О людях, изображенных на лучших живописных портретах часто говорят несколько наивно, но точно: "Посмотрите! Они как живые". Особенно это поражает нас в детстве. Но и потом, перед портретами Веласкеса, Тициана или Репина часто невозможно удержаться от детского восклицания: "Живые!" Перед портретами Рембрандта не испытываешь такого чувства, как, естественно, не испытываешь его перед думающим, любящим, ищущим человеком. Само собой разумеется, что он живой! И в этом одно из объяснений того, что тут начисто отсутствует отчуждение, деление на "я" и "он", или "я" и "они". Я - живой, а он или они на картине - как живые.
Возвышенно-прекрасные образы Рафаэля, титаническая мощь и трагическое величие Микеланджело, стихийная сила жизни, воплощенная в полотнах Рубенса, обладают могучей силой воздействия. Они способны с неменьшей силой волновать современных людей, доставлять им высочайшее эстетическое наслаждение. Но всегда или почти всегда ощущается какая-то грань, отделяющая нас от замечательных творений этих мастеров. Эта грань как бы стирается и исчезает, когда мы стоим перед картинами Рембрандта. Они будят совсем другие эмоции и мысли, говорят иным языком, вызывают сложную гамму переживаний, таившихся где-то в глубине и неожиданно оживающих от соприкосновения с миром образов, созданных художником.
Когда мы смотрим на портреты, писанные Рембрандтом, изображенные на них люди кажутся нам порой до странности знакомыми. Нам кажется, что мы где-то и когда-то их видели, встречались с ними, что чувства и думы их столь же доступны нашему пониманию, как чувства и думы самых близких нам людей. Вероятно, такое ощущение испытал Пушкин, когда в "Домике в Коломне", описывая старушку, говорил: "Я стократ видал точь-в-точь в картинах Рембрандта такие лица".
Однако портреты Рембрандта волнуют и привлекают нас не только особой, свойственной им жизненностью. При всей индивидуализации образы Рембрандта приобретают черты чего-то более общего и широкого. В особом, индивидуальном подходе перед нами раскрывается всеобщее, общечеловеческое. Другие великие художники тоже создавали образы общечеловеческого значения, но они достигали этого, обычно, путем обобщения, отвлекаясь от случайного и изменчивого. У Рембрандта общечеловеческое неразрывно связано с индивидуальным, потому оно и ощущается с такой непосредственностью. Именно в силу этого люди ничем особенно не примечательные простые, безвестные, казалось бы, и вовсе неспособные остановить наше внимание, стали всемирно известными персонажами. Такими стали для нас скромные старушки, не оставившие никакого следа в жизни, голландские ремесленники, простые крестьянские девушки-служанки. Величие Рембрандта именно в том, что он увидел и раскрыл перед нами внутренний мир простого человека.
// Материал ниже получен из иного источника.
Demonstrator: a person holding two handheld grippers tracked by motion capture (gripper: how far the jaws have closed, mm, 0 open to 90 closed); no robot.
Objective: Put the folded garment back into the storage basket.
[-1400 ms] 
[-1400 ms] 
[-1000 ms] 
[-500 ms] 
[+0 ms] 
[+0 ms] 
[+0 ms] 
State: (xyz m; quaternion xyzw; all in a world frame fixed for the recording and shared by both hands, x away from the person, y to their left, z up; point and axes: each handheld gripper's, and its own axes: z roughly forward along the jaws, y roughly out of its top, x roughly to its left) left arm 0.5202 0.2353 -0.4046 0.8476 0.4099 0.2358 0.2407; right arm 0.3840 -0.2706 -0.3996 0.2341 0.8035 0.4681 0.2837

В то же время самое существенное заключается в том, что кого бы Рембрандт ни изображал, он изображает и тебя, как Шекспир или Толстой: о ком бы они ни повествовали, повествуют и о тебе. Но если в мире литературы это воспринимается как обыкновенная особенность гения, то в мире живописи по каким-то не до конца познанным законам искусства поражает, как чудо. Рембрандт, пожалуй, единственный из художников, делающий подобное чудо возможным, потому что человек, которого он пишет, больше, чем этот человек. И в то же время он именно этот, единственный, увиденный на деревенской дороге или на церковной паперти, а может быть, в лавке антиквара. И вот, в этом единственном, изображенном в старинной, а порой и в библейской одежде, ты узнаешь себя.